NCT number NCT00003979
Other study ID # EORTC-16985
Secondary ID EORTC-16985
Status Withdrawn
Phase Phase 1
First received November 1, 1999
Last updated July 10, 2012
Start date April 1999

Study information

Verified date July 2012
Source European Organisation for Research and Treatment of Cancer - EORTC
Contact n/a
Is FDA regulated No
Health authority United States: Federal Government
Study type Interventional

Clinical Trial Summary

RATIONALE: Drugs used in chemotherapy use different ways to stop tumor cells from dividing so they stop growing or die.

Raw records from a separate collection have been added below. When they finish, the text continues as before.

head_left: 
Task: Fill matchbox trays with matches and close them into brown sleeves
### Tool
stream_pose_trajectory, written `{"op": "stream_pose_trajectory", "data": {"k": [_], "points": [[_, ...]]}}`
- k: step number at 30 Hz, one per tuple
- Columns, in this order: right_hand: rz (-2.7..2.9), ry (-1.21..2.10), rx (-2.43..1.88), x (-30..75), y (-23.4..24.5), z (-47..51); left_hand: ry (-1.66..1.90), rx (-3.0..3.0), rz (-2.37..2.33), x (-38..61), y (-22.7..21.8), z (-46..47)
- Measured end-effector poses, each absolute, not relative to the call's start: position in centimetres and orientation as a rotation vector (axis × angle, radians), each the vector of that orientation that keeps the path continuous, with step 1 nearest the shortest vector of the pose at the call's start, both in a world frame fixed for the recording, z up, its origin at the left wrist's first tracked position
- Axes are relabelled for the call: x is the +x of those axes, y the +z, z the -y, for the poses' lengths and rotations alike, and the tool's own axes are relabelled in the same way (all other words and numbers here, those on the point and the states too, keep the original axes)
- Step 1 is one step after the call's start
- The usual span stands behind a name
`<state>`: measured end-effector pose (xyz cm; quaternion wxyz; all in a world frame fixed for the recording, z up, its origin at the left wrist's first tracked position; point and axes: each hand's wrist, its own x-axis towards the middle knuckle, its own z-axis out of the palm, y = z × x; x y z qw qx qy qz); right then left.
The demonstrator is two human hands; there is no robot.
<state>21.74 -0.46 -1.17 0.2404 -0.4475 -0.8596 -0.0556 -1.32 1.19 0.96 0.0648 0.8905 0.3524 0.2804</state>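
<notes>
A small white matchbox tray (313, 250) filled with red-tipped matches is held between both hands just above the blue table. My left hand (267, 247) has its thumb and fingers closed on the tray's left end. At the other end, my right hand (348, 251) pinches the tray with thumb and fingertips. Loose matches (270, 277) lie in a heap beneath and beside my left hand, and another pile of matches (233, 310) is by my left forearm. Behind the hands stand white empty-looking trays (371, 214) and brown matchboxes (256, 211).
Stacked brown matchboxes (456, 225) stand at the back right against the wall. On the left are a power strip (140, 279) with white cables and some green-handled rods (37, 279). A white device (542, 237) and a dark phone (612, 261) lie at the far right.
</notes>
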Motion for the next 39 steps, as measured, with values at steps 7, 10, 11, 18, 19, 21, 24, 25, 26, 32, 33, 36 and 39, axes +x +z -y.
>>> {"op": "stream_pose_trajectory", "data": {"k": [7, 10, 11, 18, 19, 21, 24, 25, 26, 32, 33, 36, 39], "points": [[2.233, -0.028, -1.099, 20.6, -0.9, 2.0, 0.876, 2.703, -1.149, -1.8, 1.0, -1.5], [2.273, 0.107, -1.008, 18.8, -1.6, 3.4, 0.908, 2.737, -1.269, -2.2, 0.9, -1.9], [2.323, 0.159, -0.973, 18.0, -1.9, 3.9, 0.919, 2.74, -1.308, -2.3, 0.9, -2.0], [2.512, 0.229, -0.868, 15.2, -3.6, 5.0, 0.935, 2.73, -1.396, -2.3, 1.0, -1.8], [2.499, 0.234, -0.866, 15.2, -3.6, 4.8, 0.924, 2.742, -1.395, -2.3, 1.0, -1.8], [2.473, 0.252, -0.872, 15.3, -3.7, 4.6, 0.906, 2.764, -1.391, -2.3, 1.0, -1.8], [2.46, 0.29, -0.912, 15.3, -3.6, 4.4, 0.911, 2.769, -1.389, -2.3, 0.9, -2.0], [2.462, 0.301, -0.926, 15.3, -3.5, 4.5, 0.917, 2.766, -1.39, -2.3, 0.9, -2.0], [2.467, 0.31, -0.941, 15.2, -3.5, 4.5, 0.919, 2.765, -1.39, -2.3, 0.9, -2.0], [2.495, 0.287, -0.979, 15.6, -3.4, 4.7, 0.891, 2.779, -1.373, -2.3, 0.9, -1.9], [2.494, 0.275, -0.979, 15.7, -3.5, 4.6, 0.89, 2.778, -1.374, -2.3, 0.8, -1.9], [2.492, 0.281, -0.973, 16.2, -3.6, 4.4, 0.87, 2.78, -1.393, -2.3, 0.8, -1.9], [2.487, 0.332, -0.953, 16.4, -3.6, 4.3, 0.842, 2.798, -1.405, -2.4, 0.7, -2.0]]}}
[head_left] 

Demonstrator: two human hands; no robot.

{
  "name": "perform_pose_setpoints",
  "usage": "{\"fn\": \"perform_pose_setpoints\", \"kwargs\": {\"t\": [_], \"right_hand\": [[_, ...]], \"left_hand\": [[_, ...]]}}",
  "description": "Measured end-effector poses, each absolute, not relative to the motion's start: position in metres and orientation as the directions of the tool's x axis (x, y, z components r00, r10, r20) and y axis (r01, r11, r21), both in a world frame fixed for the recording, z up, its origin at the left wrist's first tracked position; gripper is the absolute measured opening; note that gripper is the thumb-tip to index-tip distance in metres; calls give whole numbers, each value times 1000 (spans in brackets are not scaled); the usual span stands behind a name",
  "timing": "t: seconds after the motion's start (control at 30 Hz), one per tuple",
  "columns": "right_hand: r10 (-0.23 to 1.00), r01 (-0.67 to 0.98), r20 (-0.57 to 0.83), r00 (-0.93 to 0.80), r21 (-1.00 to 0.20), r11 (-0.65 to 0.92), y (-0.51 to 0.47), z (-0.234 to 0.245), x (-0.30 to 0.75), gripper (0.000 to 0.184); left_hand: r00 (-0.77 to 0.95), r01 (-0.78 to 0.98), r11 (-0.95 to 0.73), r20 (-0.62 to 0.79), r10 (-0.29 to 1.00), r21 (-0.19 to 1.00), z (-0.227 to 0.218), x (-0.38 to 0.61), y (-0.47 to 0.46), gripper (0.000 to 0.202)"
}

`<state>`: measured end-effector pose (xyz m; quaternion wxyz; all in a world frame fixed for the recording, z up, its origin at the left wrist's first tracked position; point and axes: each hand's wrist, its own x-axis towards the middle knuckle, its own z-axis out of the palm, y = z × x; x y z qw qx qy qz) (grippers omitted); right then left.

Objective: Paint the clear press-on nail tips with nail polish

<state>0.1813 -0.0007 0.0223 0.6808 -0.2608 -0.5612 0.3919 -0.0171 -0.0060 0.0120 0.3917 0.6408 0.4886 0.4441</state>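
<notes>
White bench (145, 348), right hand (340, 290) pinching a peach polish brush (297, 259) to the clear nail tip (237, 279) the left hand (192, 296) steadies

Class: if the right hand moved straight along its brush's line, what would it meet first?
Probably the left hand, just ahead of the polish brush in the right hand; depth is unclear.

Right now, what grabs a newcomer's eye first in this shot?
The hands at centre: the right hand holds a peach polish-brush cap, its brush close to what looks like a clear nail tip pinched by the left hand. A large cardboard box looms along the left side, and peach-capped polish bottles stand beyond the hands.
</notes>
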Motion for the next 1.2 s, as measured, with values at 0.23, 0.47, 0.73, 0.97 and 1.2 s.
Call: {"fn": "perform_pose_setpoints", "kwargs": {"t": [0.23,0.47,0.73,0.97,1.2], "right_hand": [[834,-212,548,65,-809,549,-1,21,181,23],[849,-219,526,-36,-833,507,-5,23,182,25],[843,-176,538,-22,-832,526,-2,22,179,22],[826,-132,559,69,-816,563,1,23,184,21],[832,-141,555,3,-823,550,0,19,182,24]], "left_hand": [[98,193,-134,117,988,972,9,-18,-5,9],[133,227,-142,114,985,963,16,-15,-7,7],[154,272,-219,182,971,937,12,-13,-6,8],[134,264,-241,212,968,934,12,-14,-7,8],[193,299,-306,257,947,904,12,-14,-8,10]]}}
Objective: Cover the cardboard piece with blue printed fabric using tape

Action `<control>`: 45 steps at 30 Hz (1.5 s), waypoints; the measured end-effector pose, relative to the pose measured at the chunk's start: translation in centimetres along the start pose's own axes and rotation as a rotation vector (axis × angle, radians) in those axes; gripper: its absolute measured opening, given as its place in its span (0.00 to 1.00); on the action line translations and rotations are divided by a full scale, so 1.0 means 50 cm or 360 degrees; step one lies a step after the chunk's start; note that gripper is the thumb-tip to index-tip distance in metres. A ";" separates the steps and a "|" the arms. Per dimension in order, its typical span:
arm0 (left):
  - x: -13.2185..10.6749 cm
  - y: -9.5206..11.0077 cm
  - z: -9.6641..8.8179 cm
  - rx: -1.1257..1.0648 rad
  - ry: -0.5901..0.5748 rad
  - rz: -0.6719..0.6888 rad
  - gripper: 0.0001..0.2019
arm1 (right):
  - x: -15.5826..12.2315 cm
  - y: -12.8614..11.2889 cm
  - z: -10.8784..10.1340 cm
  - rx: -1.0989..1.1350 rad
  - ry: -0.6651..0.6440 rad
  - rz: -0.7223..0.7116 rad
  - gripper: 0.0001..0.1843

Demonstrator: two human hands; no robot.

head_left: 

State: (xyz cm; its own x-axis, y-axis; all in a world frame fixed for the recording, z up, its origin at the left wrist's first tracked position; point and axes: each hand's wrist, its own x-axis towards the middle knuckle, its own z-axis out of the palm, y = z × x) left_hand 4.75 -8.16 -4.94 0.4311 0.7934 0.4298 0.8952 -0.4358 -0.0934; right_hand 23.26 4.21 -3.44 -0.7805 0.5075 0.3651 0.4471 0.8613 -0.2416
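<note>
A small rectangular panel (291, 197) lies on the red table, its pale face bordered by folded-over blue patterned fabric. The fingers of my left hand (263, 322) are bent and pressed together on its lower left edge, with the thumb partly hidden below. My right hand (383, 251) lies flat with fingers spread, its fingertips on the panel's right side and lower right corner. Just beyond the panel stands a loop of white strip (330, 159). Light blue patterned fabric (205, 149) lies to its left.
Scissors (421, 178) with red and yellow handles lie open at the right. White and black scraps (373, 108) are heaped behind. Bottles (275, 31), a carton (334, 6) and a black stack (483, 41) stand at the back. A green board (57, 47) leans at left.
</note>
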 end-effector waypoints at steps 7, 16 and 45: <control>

PURPOSE: Phase I trial to study the effectiveness of CHS 828 in treating patients who have solid tumors.


Description:

OBJECTIVES:

- Determine the maximum tolerated dose of oral CHS 828 in patients with solid tumors.

- Determine the qualitative and quantitative toxic effects of this regimen in these patients.

- Determine a safe dose of this regimen for phase II evaluation.

- Determine the pharmacokinetic profile of this regimen in these patients.

- Determine any antitumor activity in these patients.

OUTLINE: Patients receive oral CHS 828 every 3 weeks. Treatment continues for at least 2 courses in the absence of disease progression or unacceptable toxicity.

Cohorts of 3-6 patients receive escalating doses of CHS 828 until the maximum tolerated dose (MTD) is reached. The MTD is defined as the dose at which 2 of 6 patients experience dose limiting toxicity.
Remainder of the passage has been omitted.